Издательство Академии Наук СССР, Москва—Ленинград, 1949.
Перевод и комментарии В. О. Горенштейна.
95. Публию Корнелию Лентулу Спинтеру, в провинцию Киликию
Рим, 15 января 56 г.
1. В январские иды в сенате ничего не было решено, потому что день ушел главным образом на спор между консулом Лентулом и народным трибуном Канинием1. В этот день я также произнес длинную речь и, по-видимому, очень сильно повлиял на сенат, напомнив о твоем хорошем отношении к этому сословию. Поэтому на другой день было решено, чтобы мы высказывались кратко. Благожелательное отношение сената ко мне, видимо, восстановлено; я усмотрел это и во время своей речи и в отдельных обращениях и вопросах. Итак, после того как первым было объявлено предложение Бибула о том, чтобы царя возвратили трое послов2, вторым — предложение Гортенсия о том, чтобы его возвратил ты без войска, третьим — предложение Волкация о том, чтобы его возвратил Помпей, — потребовали, чтобы предложение Бибула было разделено: поскольку он говорил о религиозном запрете, против чего действительно уже нельзя было возражать, с Бибулом согласились; предложение о трех послах было отвергнуто подавляющим большинством.

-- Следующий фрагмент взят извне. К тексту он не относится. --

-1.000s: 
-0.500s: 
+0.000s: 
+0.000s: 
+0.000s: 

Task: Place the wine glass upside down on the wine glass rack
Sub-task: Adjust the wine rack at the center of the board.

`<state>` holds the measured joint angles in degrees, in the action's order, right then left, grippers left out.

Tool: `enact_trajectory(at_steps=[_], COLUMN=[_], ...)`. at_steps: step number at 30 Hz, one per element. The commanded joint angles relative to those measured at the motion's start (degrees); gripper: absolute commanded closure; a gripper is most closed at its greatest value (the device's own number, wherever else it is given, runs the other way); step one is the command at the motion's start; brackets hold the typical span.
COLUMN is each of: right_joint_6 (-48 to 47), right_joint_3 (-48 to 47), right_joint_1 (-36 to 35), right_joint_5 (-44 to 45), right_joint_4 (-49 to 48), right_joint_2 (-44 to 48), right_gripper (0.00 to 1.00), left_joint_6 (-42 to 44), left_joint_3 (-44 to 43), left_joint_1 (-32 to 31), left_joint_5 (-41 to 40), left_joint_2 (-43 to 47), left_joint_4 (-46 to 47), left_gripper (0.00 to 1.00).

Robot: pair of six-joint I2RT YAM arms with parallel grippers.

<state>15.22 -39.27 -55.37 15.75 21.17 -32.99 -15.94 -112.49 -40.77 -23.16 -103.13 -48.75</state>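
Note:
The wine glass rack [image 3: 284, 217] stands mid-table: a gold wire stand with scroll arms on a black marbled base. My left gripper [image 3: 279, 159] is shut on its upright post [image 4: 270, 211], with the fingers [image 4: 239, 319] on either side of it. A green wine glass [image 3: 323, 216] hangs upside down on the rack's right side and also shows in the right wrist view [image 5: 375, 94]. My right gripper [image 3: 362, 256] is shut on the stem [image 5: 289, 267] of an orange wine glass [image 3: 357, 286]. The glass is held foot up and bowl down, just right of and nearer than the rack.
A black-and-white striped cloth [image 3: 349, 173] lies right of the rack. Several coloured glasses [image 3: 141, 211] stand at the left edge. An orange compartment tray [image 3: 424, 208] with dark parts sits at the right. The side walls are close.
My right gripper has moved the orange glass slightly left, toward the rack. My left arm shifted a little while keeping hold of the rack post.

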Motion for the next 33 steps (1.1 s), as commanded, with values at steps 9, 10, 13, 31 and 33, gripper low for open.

2. Следующим было предложение Гортенсия, как вдруг народный трибун Луп, ссылаясь на то, что он внес предложение о Помпее, начал добиваться, чтобы ему позволили произвести голосование3 раньше, чем консулам. Его речь вызвала со всех сторон резкие возражения, ибо это было и несправедливо и ново. Консулы и не уступали, и не отвергали решительно, желая, чтобы на это ушел весь день, что́ и произошло: им было ясно, что большинство с разных сторон будет голосовать за предложение Гортенсия, хотя многих открыто просили согласиться с Волкацием и притом вопреки желанию консулов, так как те очень хотели, чтобы победило предложение Бибула.
3. Эти прения продолжались вплоть до наступления темноты, и сенат был распущен.
В тот день я случайно обедал у Помпея и, улучив время, наиболее удобное, нежели когда-либо ранее, ибо тот день доставил мне наибольший, после твоего отъезда, почет в сенате, я поговорил с ним так, что отвлек его, как мне казалось, от всяких иных мыслей и склонил к намерению защищать твое достоинство. Слушая его самого, я совершенно освобождаю его даже от подозрения в своекорыстии; но когда вижу его друзей из всех сословий, я понимаю то, что уже явно для всех: определенные люди уже заранее устроили все это дело с помощью подкупа, не без согласия самого царя и его советников.
4. Пишу это за пятнадцать дней до февральских календ4, на рассвете. В этот день сенат должен был собраться. В сенате — так я надеюсь по крайней мере — мы поддержим свое достоинство, насколько это возможно при таком вероломстве и несправедливости людей. Что же касается передачи вопроса народному собранию5, то мы, видимо, дошли до того, что народу ничего нельзя предложить, сохраняя при этом уважение к ауспициям или уважение к законам или, наконец, без применения насилия6. За день до того, как я это писал, сенат вынес очень важное суждение7 об этом деле. Хотя Катон и Каниний и наложили на него запрет, оно все-таки записано; его тебе, полагаю, прислали. О прочем, что бы ни произошло, я напишу тебе и приложу все свои заботы, труды, старания и влияние, чтобы решение было как можно более благоприятным.